Frauen in Deutschland verdienen 22 Prozent weniger als Männer

Lücke ist seit 2006 kaum kleiner geworden - Deutsches Institut für Wirtschaftsforschung: Staat muss Fehlanreize wie Ehegattensplitting abschaffen.

Die Lohnkluft zwischen Männern und Frauen ist 2012 in Deutschland nicht kleiner geworden. Frauen verdienten 22 Prozent weniger als ihre Kollegen, teilte das Statistische Bundesamt am Dienstag mit. Obwohl Frauen heute so gut ausgebildet sind wie nie zuvor, ist der Verdienstunterschied in den vergangenen Jahren kaum geschrumpft: 2006 lag die Differenz bei 23 Prozent, 2010 bei 22 Prozent. Wissenschafter fordern Staat und Tarifpartner auf, mehr gegen die Benachteiligung zu tun.

"Frauen haben geringere Chancen auf bessere Jobs und auf Führungspositionen", sagte Forschungsdirektorin Elke Holst im Deutschen Institut für Wirtschaftsforschung (DIW) in Berlin. "Durch Berufsunterbrechungen - vor allem nach der Geburt der Kinder - haben Frauen häufig weniger Berufserfahrung." In den vergangenen Jahren hätten zwar mehr Frauen einen Job angenommen, deren Männer Vollzeit arbeiten. Sie würden jedoch häufig eine geringfügige Beschäftigung annehmen oder in Teilzeit arbeiten.

Der Staat fördere dies noch durch das Ehegattensplitting und die sozialen Absicherung der Nichterwerbstätigkeit über den Ehemann. Durch den raschen Ausbau einer verlässlichen Kinderbetreuung müsse zudem die Vereinbarung von Familie und Beruf unterstützt werden.

In der Pflicht sieht die DIW-Expertin aber auch die Tarifparteien. "Sie müssen dafür sorgen, dass gleichwertige Arbeit auch gleich bezahlt wird. In den Unternehmen muss eine Kultur geschaffen werden, in der Frauen der Aufstieg gleichermaßen wie Männern ermöglicht wird." Allein die Diskussion um die Einführung einer Frauenquote habe bereits etwas bewegt. "Druck ist offenbar notwendig", sagte Holst.

So will die EU-Kommission ab 2020 durchsetzen, dass 40 Prozent der Aufsichtsräte börsennotierter Unternehmen mit Frauen besetzt sind.

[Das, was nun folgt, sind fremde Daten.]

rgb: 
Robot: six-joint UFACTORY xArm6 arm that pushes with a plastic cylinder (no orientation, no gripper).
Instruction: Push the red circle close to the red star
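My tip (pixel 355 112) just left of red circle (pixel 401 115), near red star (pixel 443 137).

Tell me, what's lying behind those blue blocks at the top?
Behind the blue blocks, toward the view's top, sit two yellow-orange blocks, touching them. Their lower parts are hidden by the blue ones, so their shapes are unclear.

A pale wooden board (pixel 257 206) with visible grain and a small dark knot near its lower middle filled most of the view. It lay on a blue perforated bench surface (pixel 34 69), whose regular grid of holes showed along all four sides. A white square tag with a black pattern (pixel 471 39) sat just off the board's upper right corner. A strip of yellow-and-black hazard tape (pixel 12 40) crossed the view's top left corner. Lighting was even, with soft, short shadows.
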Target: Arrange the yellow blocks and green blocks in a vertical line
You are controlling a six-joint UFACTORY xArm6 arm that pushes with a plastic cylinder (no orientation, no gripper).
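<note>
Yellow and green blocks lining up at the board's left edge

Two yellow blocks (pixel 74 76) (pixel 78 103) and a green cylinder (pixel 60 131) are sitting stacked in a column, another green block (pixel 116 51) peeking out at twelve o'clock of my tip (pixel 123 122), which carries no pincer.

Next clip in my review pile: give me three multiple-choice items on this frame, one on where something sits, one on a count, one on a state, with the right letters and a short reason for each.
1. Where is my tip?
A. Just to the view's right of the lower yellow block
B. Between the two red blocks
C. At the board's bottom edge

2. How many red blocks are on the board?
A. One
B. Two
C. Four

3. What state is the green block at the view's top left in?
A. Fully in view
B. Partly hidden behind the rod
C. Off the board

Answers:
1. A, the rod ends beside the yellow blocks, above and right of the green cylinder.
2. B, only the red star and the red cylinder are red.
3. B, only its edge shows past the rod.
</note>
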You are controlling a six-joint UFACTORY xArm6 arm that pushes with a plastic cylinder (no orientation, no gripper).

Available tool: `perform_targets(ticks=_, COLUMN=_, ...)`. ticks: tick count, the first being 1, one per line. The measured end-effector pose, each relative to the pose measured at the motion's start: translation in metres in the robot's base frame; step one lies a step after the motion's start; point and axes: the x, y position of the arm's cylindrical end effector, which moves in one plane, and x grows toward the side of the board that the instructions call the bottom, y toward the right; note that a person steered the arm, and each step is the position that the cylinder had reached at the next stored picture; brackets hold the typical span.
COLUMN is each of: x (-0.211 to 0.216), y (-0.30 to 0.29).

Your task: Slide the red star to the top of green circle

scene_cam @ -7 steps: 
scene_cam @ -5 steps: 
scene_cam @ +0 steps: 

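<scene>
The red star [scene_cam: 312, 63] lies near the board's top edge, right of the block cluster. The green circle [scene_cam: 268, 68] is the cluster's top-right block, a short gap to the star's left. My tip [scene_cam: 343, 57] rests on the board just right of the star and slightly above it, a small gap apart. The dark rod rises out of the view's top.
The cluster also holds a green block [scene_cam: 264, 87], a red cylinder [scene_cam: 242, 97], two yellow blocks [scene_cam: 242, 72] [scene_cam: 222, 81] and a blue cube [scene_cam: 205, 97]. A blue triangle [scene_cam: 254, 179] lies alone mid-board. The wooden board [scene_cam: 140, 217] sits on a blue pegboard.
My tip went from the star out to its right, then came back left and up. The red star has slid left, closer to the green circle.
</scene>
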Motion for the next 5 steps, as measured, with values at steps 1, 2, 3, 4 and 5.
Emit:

Bisher liegt ihr Anteil unter 15 Prozent. Die deutsche Regierung will die EU-Pläne aber stoppen. "Frauen werden auf dem Arbeitsmarkt auch im 21. Jahrhundert erheblich diskriminiert und die Bundesregierung legt ihre Hände in den Schoß", kritisierte die stellvertretende SPD-Vorsitzende Manuela Schwesig.

Frauen kommen auf einen durchschnittlichen Bruttostundenverdienst von 15,21 Euro, ihre männlichen Kollegen dagegen auf 19,60 Euro. Auffällig ist, dass die Lücke in den ostdeutschen Bundesländern viel kleiner ist: Hier bekommen Frauen nur 8 Prozent weniger. Im Westen ist die Differenz dagegen mit 24 Prozent dreimal so groß. Das ist dem DIW zufolge darauf zurückzuführen, dass die Verdienstunterschiede im Osten generell geringer sind. "Außerdem arbeiten Frauen dort häufiger Vollzeit - und wenn sie in Teilzeit tätig sind, dann arbeiten sie länger als im Westen", sagte Holst.

Die großen Lohnunterschiede führen die Statistiker auf die unterschiedliche Berufs- und Branchenwahl zurück sowie auf die Tatsache, das Frauen seltener Führungspositionen bekleiden sowie häufiger teilzeit- oder geringfügig beschäftigt sind. Allerdings könne ein Drittel des Verdienstunterschiedes nicht mit solchen Merkmalen erklärt werden. "Das heißt, dass Frauen bei vergleichbarer Qualifikation und Tätigkeit pro Stunde durchschnittlich 7 Prozent weniger als Männer verdienten", so die Statistiker unter Hinweis auf eine Untersuchung von 2010.